Healthcare experts Thursday will continue to examine comparative effectiveness strategies at an all-day forum in Washington hosted by the National Pharmaceutical Council and America’s Health Insurance Plans, among others. Comparative effectiveness -- a system of studying various treatments for the same illness to learn which work best -- is seen as a promising way to reduce wasteful spending in the healthcare sector. (AHIP is a strong supporter because insurers don’t want to pay any more claims than they have to.) But there are also concerns that some treatments, drugs, devices etc. -- found to be ineffective for most -- might become unavailable a smaller population that find them beneficial. (The pharmaceutical industry is wary of comparative effectiveness.)

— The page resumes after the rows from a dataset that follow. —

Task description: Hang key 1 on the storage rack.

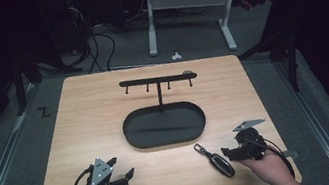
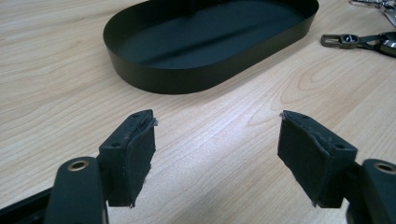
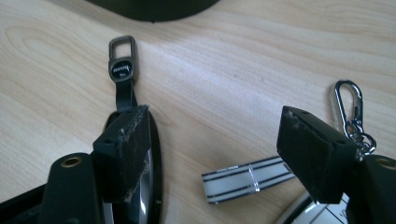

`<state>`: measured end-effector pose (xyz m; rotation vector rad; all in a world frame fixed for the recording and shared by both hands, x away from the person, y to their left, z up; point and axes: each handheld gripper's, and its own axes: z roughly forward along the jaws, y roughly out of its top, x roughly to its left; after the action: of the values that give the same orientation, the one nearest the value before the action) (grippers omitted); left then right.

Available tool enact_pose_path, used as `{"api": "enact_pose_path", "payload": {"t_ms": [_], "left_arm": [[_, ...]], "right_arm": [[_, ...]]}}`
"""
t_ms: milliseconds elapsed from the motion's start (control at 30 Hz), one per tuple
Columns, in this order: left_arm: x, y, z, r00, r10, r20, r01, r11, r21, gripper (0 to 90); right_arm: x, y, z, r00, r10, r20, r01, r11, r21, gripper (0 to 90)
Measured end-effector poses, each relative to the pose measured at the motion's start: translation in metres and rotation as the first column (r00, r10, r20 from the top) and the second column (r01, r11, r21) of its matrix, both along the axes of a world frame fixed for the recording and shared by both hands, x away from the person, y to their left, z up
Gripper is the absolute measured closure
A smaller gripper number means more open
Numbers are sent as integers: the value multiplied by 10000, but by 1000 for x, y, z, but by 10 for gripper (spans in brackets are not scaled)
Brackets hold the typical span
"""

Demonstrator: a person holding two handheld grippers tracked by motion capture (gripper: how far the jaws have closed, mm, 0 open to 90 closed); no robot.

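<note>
One black car key fob with strap (image 1: 216, 160) lies at five o'clock of one black oval metal tray (image 1: 164, 124); the wide-open right gripper (image 3: 215, 140) half covers it, and the left gripper (image 2: 217, 154) gapes wide, empty.

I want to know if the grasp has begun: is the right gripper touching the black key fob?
Cannot tell. In the right gripper view the right gripper stands open, one pad overlapping the key fob, hiding any contact or gap.

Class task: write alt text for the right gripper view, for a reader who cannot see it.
The right claw stands open over a pale wooden table, its left jaw over a black key fob whose strap ends in a metal loop. Between the jaws lies a striped white strip, with a silver carabiner clip at right.
</note>
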<state>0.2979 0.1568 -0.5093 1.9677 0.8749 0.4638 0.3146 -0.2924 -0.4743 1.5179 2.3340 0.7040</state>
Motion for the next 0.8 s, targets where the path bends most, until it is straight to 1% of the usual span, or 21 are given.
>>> {"api": "enact_pose_path", "payload": {"t_ms": [100, 133, 233, 300, 333, 400, 467, 533, 600, 633, 700, 767, 800], "left_arm": [[0, -2, -1, 10000, -85, -17, 85, 9999, 66, 279], [0, -2, -1, 9999, -109, -28, 109, 9999, 100, 279], [0, -3, -2, 9998, -175, -62, 176, 9997, 154, 279], [0, -4, -3, 9997, -239, -89, 241, 9995, 186, 279], [0, -5, -3, 9996, -277, -98, 279, 9994, 203, 280], [0, -6, -3, 9995, -319, -87, 320, 9992, 221, 280], [-1, -6, -3, 9993, -363, -107, 365, 9990, 239, 279], [-1, -7, -3, 9993, -379, -59, 380, 9990, 237, 280], [-1, -7, -3, 9992, -402, -58, 403, 9989, 229, 280], [-1, -6, -3, 9991, -410, -48, 411, 9989, 235, 280], [-1, -7, -3, 9990, -436, -39, 437, 9987, 251, 279], [-1, -7, -3, 9989, -475, -45, 476, 9985, 254, 280], [-1, -7, -4, 9987, -504, -58, 505, 9984, 257, 279]], "right_arm": [[4, 0, 1, 9986, 188, -494, -201, 9994, -268, 260], [4, 1, 1, 9974, 190, -700, -217, 9990, -379, 259], [6, 5, 0, 9915, 476, -1210, -580, 9948, -837, 259], [7, 8, 0, 9847, 704, -1596, -899, 9889, -1182, 259], [7, 11, 0, 9804, 882, -1760, -1152, 9819, -1500, 257], [9, 16, 1, 9729, 1090, -2038, -1481, 9710, -1878, 258], [11, 19, 2, 9651, 1240, -2308, -1705, 9661, -1937, 256], [13, 23, 4, 9565, 1431, -2541, -1984, 9580, -2073, 257], [16, 26, 5, 9476, 1557, -2790, -2192, 9521, -2132, 257], [18, 28, 7, 9413, 1638, -2952, -2340, 9468, -2208, 257], [20, 30, 8, 9356, 1718, -3084, -2464, 9434, -2219, 257], [22, 34, 9, 9255, 1786, -3341, -2623, 9385, -2247, 257], [23, 35, 9, 9231, 1850, -3372, -2714, 9345, -2302, 255]]}}
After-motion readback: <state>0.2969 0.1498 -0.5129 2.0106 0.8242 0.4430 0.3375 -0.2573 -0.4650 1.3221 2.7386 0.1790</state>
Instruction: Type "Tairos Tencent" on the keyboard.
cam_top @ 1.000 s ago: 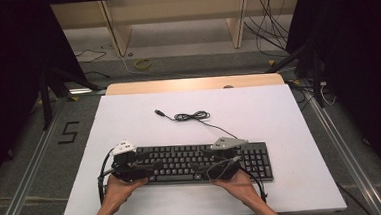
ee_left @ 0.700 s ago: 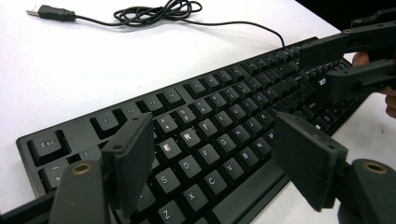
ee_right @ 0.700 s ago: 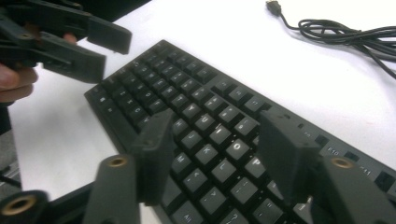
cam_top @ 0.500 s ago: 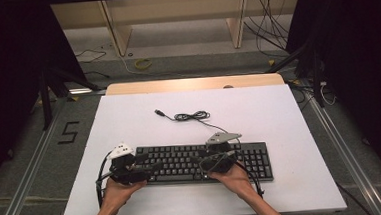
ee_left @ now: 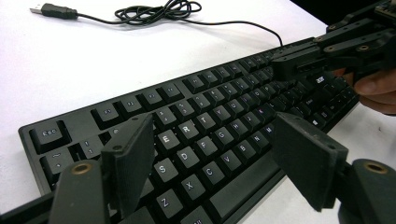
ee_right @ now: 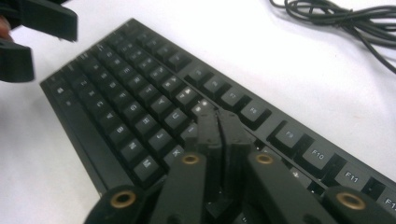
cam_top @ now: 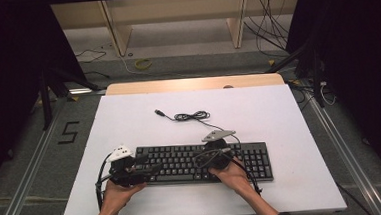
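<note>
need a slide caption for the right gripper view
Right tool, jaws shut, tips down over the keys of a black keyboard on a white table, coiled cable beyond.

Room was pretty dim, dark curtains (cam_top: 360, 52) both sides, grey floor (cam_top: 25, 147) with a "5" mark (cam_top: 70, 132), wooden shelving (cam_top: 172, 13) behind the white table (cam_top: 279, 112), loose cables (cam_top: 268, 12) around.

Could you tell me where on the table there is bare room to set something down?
Free: the far strip behind the coiled cable, and both side margins of the table. Crowded: the near middle, where the keyboard, left gripper and right gripper sit.
</note>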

On hand will be Janet Woodcock, director of the FDA’s Center for Drug Evaluation; Carolyn Clancy, director of the Agency for Healthcare Research and Quality; and Gail Wilensky, senior fellow at Project HOPE/Health Affairs.
Meanwhile, a new study lends good reason behind all the discussion over healthcare reform: The United States, the Commonwealth Fund found, ranks last in healthcare quality relative to other developing nations.
“As an American it just bothers me that with all of our know-how, all of our wealth, that we are not assuring that people who need healthcare can get it," Karen Davis, president of the Commonwealth Fund said Wednesday.